Lo cotidiano nos regala todos los mimbres para el relato.
Los primeros años de la jubilación, fueron los mejores de mi vida. No es que no disfrutara de mi trabajo, ¡vaya si disfrutaba trabajando!, pero es un privilegio tener todo el tiempo para ti, decidir qué haces cada día, viajar, vivir sin prisas, levantarte cuando te apetece. Y todo eso sabiendo que a finales de mes te ingresan una pensión de la que no te puedes quejar porque te permite vivir sin apuros.
No me deprimí, como le pasó a muchos de mis amigos, incapaces de reconocerse a ellos mismos fuera de su espacio de trabajo. Dicen que el trabajo configura nuestra identidad, y es verdad, pero a ellos parece que simplemente les robó la suya. No se encontraban, vivían en una queja continua. Una pena.
Yo desde el minuto uno empecé a disfrutar la vida a sorbos largos: tenía demasiadas cosas pendientes para quedarme quieto. Hay aficiones que no te las puedes plantear cuando estás levantando una familia: no tienes tiempo, dinero, ni ganas a veces.
Fue un golpe la muerte de Felisa, mi mujer, porque con ella lo compartía todo, y todo lo disfrutábamos juntos. Pero no me achiqué, a ella no le hubiera gustado que me rindiera y me viniera abajo. Yo seguí disfrutando.
Pero la fiesta no es eterna.
Un ictus, llevó a Roque del disfrute de su jubilación, a soportar una repentina minoría de edad que le atribuían sus hijas y el personal de la residencia, como consecuencia inmediata de haber perdido la autoridad sobre sus extremidades y sobre sus propias palabras, lentas, a veces arrastradas, cada vez más escasas.
Por primera vez se sentía rendido, dependiente, incapaz de gestionar su vida, su propio cuidado, de realizar las tareas más habituales, incapaz de valerse por sí mismo, de mantener la dignidad con la que siempre había vivido.
Fuimos nosotras las que nos empeñamos en que viniera a la residencia. Ya no se apañaba solo en casa. Nos intranquilizaba que le pasara algo en la noche, en el baño, que se tomara las medicinas a su hora, que comiera bien, que estuviera solo. Él no nos quería rondando por su casa a toda hora, nos despachaba a la primera de cambio. Siempre ha sido muy autónomo, y no le ha gustado molestar. Si, nos quedábamos más tranquilas y él no se negó. Ahora pienso que aceptó porque no quiso disgustarnos.

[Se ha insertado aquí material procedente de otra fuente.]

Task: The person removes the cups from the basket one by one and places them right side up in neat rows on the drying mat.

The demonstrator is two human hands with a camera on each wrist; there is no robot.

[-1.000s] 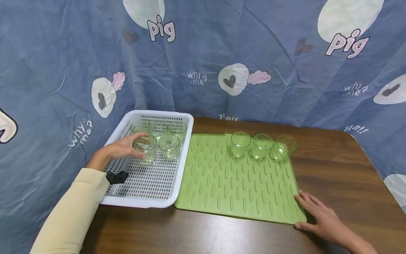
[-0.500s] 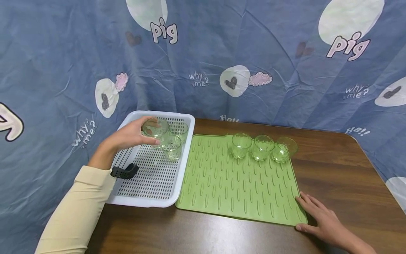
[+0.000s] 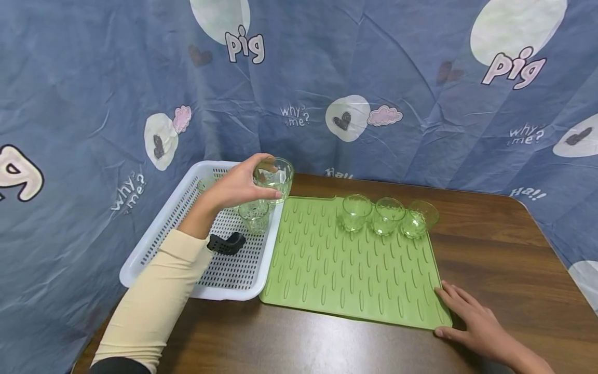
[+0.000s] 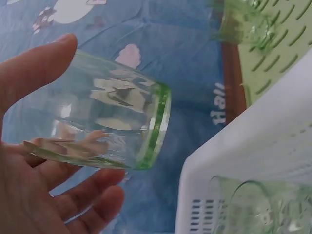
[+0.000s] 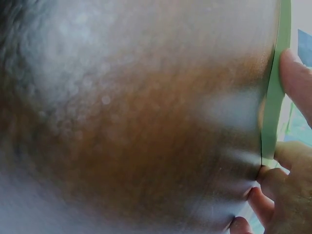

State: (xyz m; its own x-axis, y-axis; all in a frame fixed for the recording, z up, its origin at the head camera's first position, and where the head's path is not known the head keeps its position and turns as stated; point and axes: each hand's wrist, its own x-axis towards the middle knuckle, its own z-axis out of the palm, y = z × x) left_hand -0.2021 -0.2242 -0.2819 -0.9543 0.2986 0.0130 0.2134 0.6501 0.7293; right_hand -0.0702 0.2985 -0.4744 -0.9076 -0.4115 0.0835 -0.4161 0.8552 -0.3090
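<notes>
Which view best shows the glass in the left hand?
The left wrist view: the held glass appears large and close, its side plain to see. The head view shows it smaller, partly behind the left hand; the right wrist view doesn't show it.

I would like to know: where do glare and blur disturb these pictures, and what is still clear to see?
Head view: mostly sharp, but pale glare lies on the table near the bottom edge; left wrist view: bright reflections on the held glass, the upper-right glass looks soft; right wrist view: the table is heavily blurred with whitish glare, the right hand clearer.
</notes>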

Al principio le veíamos bien, tranquilo. Tenía siempre alguna anécdota para contarnos de él o de los compañeros, y bromeaba con el hecho de que la residencia estuviera justo enfrente de una fábrica de ataúdes, y que para más “inri”, se llamara “Divina Aurora”. Nos decía que algún día se acercaría a elegir el modelo que más le gustara para evitarnos ese trabajo a nosotras. Nos organizamos para venir a verle todos los días, porque en estas últimas semanas lo veíamos taciturno, enfadado a veces, siempre sentado en la puerta, solo, como obsesionado con algo. ¡En qué mala hora!.
Estoy harto de tanto camión y tanto ataúd. Es como si nos refregaran la muerte por la cara a todas las horas del día. Nosotros aquí en la puerta, al sol, y enfrente preparando el envoltorio para despedirnos vaciándonos los bolsillos por última vez ¿la quiere usted de pino o de caoba?, ¿Con crucifijo o sin crucifijo?, ¿redondeada o recta? ¿en raso o en seda?…
No soporto más el continuo castañeteo de la grapadora cosiendo los forros a la madera; el repiqueteo de la atornilladora en la madera, el olor del adhesivo. No soporto la alegría de los operarios cuando salen a la calle con su bocadillo envuelto en papel albal y se sientan en corro a almorzar y nos saludan y ríen y comen como si la muerte no fuera con ellos.
No me resultó difícil salir de la residencia ¡para eso se inventaron las puertas de emergencia y la escasez de personal en la noche!. A mi ritmo. Tampoco lo fue acercarme a los depósitos con la botella de gasolina, el mechero y unos trapos.
La deflagración reventó la noche. Las llamas se veían desde todos los ángulos de la ciudad. El fuego se extendió rápidamente de los depósitos de los químicos a la nave colindante. Cuando llegaron los bomberos, en apenas cuestión de minutos, las astillas encendidas de los arcones saltaban al cielo como estrellas en fiesta.
Roque estaba en el jardín cuando el personal del turno de noche alcanzó la calle. Solo, sentado frente a la puerta de entrada, en silencio miraba y sonreía con los ojos joviales del niño que saborea su travesura, como si disfrutara de su última mascletá.